Now, they don’t do so nearly as often.
This year, the Chiefs have engaged in just 19 fights and are on pace for about four more. That would be the franchise’s lowest season total ever and about half as many as last year, when Spokane’s 49 fights – none of which garnered a suspension – were the most in the WHL.
Another change is the way the referees officiate. Hooks and slashes that used to go uncalled are now whistled for penalties, and so the game is more fluid.
“Now it’s faster because you’re not allowed to hook people like you used to, and that’s why it was a bigger man’s game,” Lambert said. “I find it funny when they say, well the rules changed. Well really, they just started calling them.”
Chiefs assistant coach Adam Deadmarsh was one of those bigger guys. In nine NHL seasons, Deadmarsh engaged in 57 fights, according to Hockeyfights.com. A lot of those were to protect his teammates, like Hall of Famers Joe Sakic and Peter Forsberg when they played together in Quebec and Colorado.
“Back in the day, when you were allowed to use your stick for a lot of things, you ended up making people mad and guys didn’t like getting slashed and hooked, which ultimately ended up in fights,” Deadmarsh said.
But the slashing, hooking and interference penalties that those actions draw now are, in effect, punishment enough.

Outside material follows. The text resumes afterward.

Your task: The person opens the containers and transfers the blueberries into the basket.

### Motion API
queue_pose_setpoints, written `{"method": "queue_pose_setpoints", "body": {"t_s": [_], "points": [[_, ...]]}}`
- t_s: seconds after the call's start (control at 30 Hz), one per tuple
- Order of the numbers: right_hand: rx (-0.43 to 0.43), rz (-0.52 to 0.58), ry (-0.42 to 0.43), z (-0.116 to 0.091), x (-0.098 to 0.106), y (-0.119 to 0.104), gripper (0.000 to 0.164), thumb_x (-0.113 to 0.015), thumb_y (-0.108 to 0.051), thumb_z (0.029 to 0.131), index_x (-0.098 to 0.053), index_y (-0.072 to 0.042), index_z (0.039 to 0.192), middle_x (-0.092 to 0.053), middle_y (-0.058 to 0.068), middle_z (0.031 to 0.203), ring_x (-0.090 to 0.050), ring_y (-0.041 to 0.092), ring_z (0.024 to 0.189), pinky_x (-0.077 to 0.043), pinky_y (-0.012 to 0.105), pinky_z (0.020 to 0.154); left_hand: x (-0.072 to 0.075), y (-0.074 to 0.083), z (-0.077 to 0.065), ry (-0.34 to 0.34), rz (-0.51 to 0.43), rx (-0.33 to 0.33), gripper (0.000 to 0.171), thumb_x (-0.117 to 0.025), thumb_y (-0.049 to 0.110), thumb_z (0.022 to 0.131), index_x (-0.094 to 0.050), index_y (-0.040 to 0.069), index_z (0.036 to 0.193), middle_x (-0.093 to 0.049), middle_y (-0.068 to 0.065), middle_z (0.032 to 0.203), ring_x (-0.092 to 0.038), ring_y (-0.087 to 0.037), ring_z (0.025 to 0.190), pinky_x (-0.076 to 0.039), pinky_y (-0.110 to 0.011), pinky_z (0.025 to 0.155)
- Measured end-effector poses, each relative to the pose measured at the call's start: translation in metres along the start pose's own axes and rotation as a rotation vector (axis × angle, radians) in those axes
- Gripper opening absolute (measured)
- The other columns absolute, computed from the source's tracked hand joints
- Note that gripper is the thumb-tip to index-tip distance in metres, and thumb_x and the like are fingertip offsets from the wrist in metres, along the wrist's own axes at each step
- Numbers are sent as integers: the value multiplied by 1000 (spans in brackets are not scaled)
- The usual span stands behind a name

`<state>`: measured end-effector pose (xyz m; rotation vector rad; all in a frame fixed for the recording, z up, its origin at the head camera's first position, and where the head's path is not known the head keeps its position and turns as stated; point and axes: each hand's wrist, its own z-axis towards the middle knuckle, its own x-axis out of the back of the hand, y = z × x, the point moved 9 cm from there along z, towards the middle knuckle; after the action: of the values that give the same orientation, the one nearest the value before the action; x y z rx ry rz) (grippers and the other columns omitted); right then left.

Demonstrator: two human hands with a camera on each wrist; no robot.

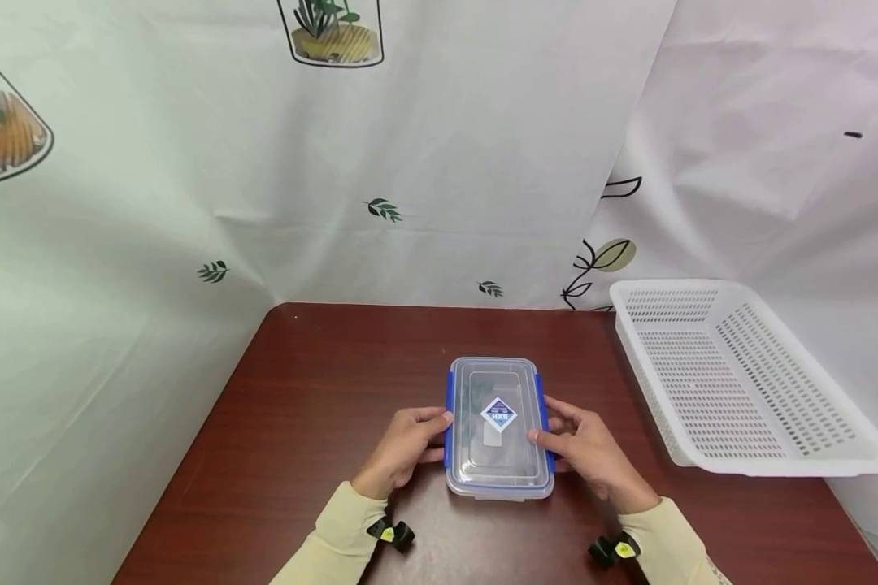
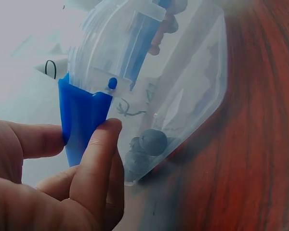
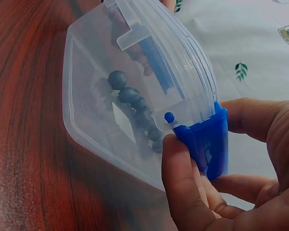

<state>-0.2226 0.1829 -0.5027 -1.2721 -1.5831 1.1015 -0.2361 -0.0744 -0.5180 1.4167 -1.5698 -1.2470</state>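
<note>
A clear plastic food container (image 1: 508, 459) with a lid and blue side clips lies on the table, a blue-and-white diamond label (image 1: 499, 414) on its lid. Seen through its wall in the left wrist view are dark round balls (image 2: 153, 142); the right wrist view shows several such balls (image 3: 129, 95) in a row. What they are, I cannot tell. My left hand (image 1: 404, 448) pinches the left blue clip (image 2: 82, 115) between thumb and fingers. On the other side my right hand (image 1: 588, 451) grips the right blue clip (image 3: 209, 144). Both clips appear folded down against the container.
At the right edge of the dark red wooden table (image 1: 336, 366) stands a white perforated plastic basket (image 1: 710, 439). White cloth (image 1: 446, 146) with printed plants hangs behind and to the left. Each wrist wears a black strap with a small device.
</note>
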Motion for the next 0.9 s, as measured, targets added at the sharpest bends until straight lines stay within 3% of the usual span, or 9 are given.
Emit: {"method": "queue_pose_setpoints", "body": {"t_s": [0.3,0.53,0.9], "points": [[4,8,1,0,0,0,84,-83,-14,92,-38,-2,162,-73,19,110,-78,30,89,-65,52,72,-4,3,0,-11,38,-31,45,-62,16,106,-59,-12,141,-75,-15,114,-73,-15,93,-65,-33,79],[-2,-18,9,0,1,0,85,-83,-15,92,-38,-2,162,-74,19,110,-79,30,88,-65,52,71,-5,8,0,-32,63,-40,42,-59,13,107,-58,-13,141,-72,-22,126,-74,-17,92,-64,-30,76],[-3,-29,17,-1,1,-1,84,-83,-14,92,-37,-1,162,-74,20,112,-78,29,90,-65,52,71,-7,9,3,-63,92,-37,41,-54,10,109,-57,-15,140,-72,-25,126,-74,-19,94,-65,-32,79]]}}
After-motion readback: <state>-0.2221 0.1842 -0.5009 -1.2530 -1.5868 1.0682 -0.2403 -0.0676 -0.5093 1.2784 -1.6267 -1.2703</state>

There may not be a need for Kerry Toporowski or Dustin Donaghy to do what they did for the Chiefs, but players and coaches agreed there is certainly a need for the tougher, bigger player.
What used to be called a checking line, Donaghy said, “is defined now as hard-working, keeping possession of the puck, and getting some rest for your top-end guys.”
And therein is the difference many players and coaches pointed to: You can still pester an opponent without picking a fight.
“The big thing in today’s game is competing hard, and you can compete hard without fighting,” Deadmarsh said. “That’s a big thing for me when I work with guys: I want to see them work as hard as they can.”
Donaghy said he misses the adrenaline rush of a fight, the roar of the crowd. He had the power to shift momentum with his fists. His name is on the Chiefs’ other Memorial Cup trophy, from 2008, and he is proud of his role on the team.
He said he believes fans still have an appetite for fights, and there is a limited place for it in the sport. But the risks are too great to ignore, Donaghy said.
“There’s so much literature about what brain damage can be caused and the ill effects of fighting,” Donaghy said. “And the concussions. You hear that word and it’s a red light. … Imagine a 16-year-old, whose frontal lobe hasn’t developed, takes a punch from a young man. That could do some damage.”
Hockey has changed, and it isn’t going back to what it once was.
The son of a so-called goon sees it, too.
“Back in the day there were fighters in this league and that was their job to do, and now that’s not the case anymore,” Luke Toporowski said. “Everybody will stick up for one another, if the time’s needed, but nobody’s going out there looking for a fight.”